What you have to do:
From the data below, copy exactly the lines that lie between the one holding "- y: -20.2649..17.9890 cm" and the one holding "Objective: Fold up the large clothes", including both, and nothing more.

Records from a dataset
■ ■ ■ ■
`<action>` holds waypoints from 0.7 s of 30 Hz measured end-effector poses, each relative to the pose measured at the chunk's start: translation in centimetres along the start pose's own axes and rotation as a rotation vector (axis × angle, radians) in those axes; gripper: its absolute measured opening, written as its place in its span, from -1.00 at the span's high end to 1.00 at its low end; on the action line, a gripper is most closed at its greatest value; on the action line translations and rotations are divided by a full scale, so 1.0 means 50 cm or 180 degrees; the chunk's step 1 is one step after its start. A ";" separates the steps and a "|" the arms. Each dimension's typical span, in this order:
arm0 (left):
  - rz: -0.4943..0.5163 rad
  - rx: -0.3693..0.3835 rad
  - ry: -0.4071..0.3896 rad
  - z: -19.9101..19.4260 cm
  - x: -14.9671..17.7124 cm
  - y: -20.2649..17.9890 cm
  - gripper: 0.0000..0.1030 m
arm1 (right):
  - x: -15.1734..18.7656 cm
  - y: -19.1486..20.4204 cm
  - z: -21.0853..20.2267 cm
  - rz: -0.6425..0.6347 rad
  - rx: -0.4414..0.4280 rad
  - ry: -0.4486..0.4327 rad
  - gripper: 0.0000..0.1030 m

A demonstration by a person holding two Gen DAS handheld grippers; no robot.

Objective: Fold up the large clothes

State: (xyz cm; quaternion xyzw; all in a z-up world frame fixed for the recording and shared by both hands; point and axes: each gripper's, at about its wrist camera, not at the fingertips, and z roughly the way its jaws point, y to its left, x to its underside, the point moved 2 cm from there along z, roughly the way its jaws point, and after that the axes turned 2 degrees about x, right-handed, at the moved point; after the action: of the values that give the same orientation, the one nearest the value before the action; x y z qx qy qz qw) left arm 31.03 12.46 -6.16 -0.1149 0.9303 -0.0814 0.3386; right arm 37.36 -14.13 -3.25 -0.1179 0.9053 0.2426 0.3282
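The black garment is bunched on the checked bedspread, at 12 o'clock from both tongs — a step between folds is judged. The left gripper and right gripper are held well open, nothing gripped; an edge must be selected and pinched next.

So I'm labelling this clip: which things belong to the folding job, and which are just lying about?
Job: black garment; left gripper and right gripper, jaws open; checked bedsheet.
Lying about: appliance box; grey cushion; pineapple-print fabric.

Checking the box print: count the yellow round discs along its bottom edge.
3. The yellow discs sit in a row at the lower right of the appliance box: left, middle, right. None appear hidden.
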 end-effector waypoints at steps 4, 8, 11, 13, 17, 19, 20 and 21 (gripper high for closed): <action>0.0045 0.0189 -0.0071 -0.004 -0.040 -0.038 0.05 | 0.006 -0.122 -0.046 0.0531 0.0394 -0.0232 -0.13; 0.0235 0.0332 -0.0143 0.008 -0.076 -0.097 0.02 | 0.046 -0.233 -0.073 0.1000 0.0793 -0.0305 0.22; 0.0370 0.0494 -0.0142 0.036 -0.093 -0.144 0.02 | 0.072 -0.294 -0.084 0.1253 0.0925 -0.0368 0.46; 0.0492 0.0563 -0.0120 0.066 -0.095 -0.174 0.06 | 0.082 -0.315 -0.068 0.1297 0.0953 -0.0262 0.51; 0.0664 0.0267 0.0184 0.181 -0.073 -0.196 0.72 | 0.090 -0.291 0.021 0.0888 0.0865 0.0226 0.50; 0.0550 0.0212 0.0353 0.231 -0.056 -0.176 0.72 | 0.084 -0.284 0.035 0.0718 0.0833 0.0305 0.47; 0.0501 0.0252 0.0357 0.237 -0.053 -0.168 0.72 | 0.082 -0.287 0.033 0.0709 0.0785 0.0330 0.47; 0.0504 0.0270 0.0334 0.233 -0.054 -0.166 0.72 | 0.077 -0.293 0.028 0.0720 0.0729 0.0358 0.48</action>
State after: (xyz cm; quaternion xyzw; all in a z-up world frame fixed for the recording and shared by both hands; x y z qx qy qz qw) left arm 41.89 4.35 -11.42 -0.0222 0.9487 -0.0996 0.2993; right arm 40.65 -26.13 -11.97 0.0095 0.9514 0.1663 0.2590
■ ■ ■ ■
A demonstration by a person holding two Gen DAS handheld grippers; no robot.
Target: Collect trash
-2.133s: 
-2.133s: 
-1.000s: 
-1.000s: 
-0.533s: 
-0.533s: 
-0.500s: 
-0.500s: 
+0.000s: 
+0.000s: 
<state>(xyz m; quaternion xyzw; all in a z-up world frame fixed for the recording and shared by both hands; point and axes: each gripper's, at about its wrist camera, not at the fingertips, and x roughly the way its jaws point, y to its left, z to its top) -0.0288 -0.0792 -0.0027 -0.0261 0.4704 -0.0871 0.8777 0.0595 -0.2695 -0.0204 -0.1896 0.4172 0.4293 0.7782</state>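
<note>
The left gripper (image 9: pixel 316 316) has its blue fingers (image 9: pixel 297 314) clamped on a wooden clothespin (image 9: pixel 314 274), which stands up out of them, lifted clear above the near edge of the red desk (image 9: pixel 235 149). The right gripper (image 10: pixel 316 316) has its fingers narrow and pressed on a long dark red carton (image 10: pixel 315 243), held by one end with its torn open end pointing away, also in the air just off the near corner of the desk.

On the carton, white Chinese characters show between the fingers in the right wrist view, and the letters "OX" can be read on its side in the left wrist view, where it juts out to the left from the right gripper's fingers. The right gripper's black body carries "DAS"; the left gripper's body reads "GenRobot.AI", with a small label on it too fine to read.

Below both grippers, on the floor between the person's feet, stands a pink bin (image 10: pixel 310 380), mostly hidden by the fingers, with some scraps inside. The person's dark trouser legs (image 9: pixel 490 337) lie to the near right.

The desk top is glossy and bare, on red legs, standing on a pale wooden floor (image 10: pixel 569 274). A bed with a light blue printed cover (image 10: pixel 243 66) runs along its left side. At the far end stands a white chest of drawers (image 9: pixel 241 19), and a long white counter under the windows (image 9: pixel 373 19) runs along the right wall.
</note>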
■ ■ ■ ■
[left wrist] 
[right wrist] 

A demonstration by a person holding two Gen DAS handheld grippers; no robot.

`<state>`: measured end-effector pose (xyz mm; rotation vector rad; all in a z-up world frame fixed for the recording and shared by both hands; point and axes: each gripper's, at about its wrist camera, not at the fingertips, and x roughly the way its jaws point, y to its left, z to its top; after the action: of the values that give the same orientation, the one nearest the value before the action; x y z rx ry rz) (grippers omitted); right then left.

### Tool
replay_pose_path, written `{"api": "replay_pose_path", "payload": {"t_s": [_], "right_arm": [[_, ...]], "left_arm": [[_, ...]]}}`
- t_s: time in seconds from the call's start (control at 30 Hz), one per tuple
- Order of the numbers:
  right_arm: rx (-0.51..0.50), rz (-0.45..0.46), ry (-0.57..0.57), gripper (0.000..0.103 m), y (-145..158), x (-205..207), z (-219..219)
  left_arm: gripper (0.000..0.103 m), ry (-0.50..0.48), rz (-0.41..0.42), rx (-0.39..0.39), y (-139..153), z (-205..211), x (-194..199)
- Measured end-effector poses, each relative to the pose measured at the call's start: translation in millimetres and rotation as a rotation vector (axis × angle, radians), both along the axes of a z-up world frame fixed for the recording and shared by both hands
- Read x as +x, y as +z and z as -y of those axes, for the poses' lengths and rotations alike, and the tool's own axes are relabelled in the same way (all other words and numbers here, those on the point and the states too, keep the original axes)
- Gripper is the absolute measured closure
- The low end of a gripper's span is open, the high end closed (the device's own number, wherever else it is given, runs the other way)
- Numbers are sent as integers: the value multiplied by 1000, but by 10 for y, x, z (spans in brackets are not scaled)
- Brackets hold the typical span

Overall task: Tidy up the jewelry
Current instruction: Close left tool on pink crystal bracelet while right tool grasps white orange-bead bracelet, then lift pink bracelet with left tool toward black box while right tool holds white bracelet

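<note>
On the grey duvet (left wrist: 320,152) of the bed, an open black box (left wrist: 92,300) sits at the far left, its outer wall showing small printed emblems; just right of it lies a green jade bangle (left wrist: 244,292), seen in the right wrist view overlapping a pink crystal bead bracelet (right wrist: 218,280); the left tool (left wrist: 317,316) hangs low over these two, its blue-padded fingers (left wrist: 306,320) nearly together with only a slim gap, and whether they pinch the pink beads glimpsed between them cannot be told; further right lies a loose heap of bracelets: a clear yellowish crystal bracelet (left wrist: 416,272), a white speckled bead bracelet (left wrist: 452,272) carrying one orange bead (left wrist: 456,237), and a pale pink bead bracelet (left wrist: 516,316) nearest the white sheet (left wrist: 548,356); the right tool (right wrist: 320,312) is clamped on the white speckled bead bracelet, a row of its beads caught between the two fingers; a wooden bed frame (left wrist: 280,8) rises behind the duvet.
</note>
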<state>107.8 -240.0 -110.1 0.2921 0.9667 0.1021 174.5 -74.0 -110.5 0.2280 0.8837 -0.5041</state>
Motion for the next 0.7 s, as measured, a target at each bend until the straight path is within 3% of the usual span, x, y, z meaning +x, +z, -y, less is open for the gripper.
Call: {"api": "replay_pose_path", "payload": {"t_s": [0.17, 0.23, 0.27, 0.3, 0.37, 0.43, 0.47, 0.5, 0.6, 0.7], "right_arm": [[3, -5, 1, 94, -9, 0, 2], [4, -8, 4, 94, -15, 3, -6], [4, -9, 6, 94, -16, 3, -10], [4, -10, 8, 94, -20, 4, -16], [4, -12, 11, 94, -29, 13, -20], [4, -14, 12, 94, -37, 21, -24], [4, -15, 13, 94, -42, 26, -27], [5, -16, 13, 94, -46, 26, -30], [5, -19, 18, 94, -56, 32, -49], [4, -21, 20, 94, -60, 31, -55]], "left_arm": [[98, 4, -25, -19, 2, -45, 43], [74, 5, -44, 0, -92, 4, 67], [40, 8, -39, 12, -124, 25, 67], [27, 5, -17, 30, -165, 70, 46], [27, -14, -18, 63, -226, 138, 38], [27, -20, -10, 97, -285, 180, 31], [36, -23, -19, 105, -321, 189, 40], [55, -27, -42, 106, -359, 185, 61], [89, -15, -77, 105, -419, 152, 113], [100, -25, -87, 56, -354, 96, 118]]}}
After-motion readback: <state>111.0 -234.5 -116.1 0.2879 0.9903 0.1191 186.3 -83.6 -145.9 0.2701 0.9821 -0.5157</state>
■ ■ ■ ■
Task solution:
  - y: -20.2649..17.9890 cm
  - gripper: 0.0000..0.1030 m
arm1 (right):
  - x: -15.1734..18.7656 cm
  - y: -19.1486..20.4204 cm
  - z: -21.0853..20.2267 cm
  - rz: -0.6425..0.6347 rad
  - rx: -0.4414..0.4280 rad
  - ry: -0.4486..0.4327 rad
  - gripper: 0.0000..0.1030 m

A demonstration by a person holding two Gen DAS handheld grippers; no robot.

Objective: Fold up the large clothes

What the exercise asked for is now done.